Collection entries:
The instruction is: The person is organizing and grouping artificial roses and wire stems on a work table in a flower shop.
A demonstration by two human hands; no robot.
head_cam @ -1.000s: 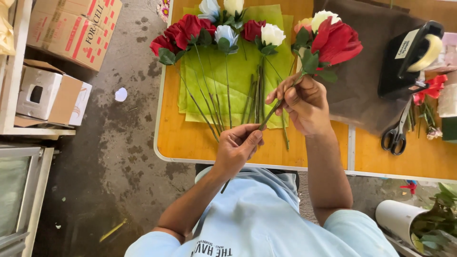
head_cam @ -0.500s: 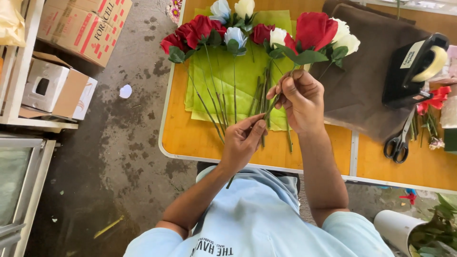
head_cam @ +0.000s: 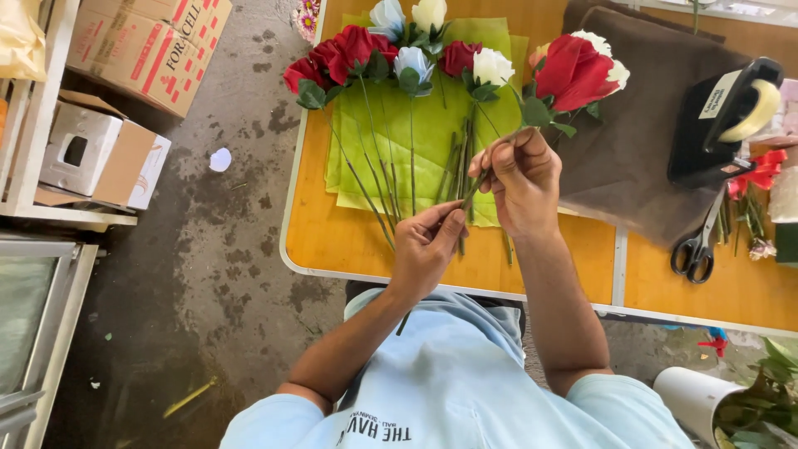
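Note:
My right hand point(head_cam: 524, 179) grips the green stems just under a small bunch of artificial roses point(head_cam: 575, 71), a big red bloom with white ones behind it. My left hand point(head_cam: 426, 249) pinches the lower part of the same stems point(head_cam: 468, 196), over the table's near edge. Beneath both hands lie green tissue sheets point(head_cam: 432, 133) with a row of red, white and pale blue roses point(head_cam: 399, 54) laid heads away from me, their stems pointing toward me.
The orange table point(head_cam: 324, 233) also bears a brown sheet point(head_cam: 640, 158), a black tape dispenser point(head_cam: 723, 116), scissors point(head_cam: 697, 245) and red ribbon bits point(head_cam: 761, 179). Cardboard boxes point(head_cam: 141, 50) stand on the concrete floor at left. A white pot with greenery point(head_cam: 748, 407) sits at lower right.
The bunch in my right hand has tilted upright and shifted slightly. My left hand has risen along the stems, closer to the right hand.

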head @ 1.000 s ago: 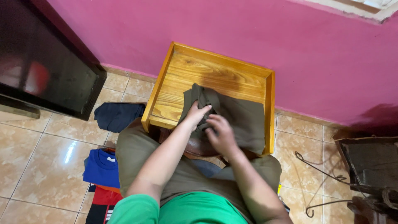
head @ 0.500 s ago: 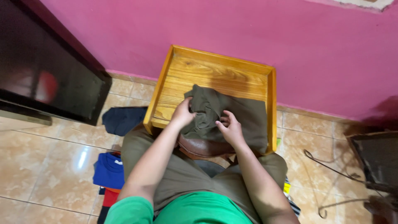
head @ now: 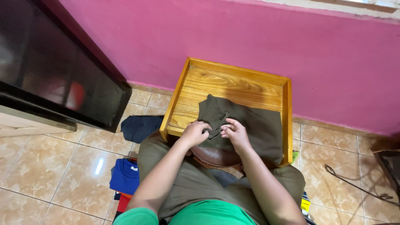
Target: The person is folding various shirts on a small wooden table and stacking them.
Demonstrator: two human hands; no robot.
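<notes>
Closest to the camera there's a bright green short-sleeved shirt on the person, plus olive-brown trousers over both knees, seen from straight above. Both bare forearms reach forward from there.

The left hand has its fingers curled in, pinching the near edge of a dark olive-green cloth garment. The right hand sits just beside it, fingers bent and gripping a fold of the same garment, so the two hands are nearly touching each other over the cloth. Neither hand is spread flat; both are bunched up on fabric.

The garment itself lies mostly inside a shallow honey-coloured wooden tray with raised sides, draped over the tray's near right part, with its front edge hanging down over a rounded brown leather-looking cushion that sits between the knees. The far left part of the tray is bare wood.

Down on the beige tiled floor, left of the knees, there's a folded blue shirt on top of something red, and a bit further out a dark navy piece of clothing next to the tray's left side. A thin dark cable snakes over the tiles on the right.

Further back on the left is a glossy black cabinet front, and behind everything a pink painted wall.
</notes>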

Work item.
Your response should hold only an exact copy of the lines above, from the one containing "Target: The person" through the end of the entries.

Exercise result.
Target: The person is folding various shirts on a small wooden table and stacking them.
Demonstrator: two human hands; no robot.
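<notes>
Closest to the camera there's a bright green short-sleeved shirt on the person, plus olive-brown trousers over both knees, seen from straight above. Both bare forearms reach forward from there.

The left hand has its fingers curled in, pinching the near edge of a dark olive-green cloth garment. The right hand sits just beside it, fingers bent and gripping a fold of the same garment, so the two hands are nearly touching each other over the cloth. Neither hand is spread flat; both are bunched up on fabric.

The garment itself lies mostly inside a shallow honey-coloured wooden tray with raised sides, draped over the tray's near right part, with its front edge hanging down over a rounded brown leather-looking cushion that sits between the knees. The far left part of the tray is bare wood.

Down on the beige tiled floor, left of the knees, there's a folded blue shirt on top of something red, and a bit further out a dark navy piece of clothing next to the tray's left side. A thin dark cable snakes over the tiles on the right.

Further back on the left is a glossy black cabinet front, and behind everything a pink painted wall.
</notes>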

The output is now complete.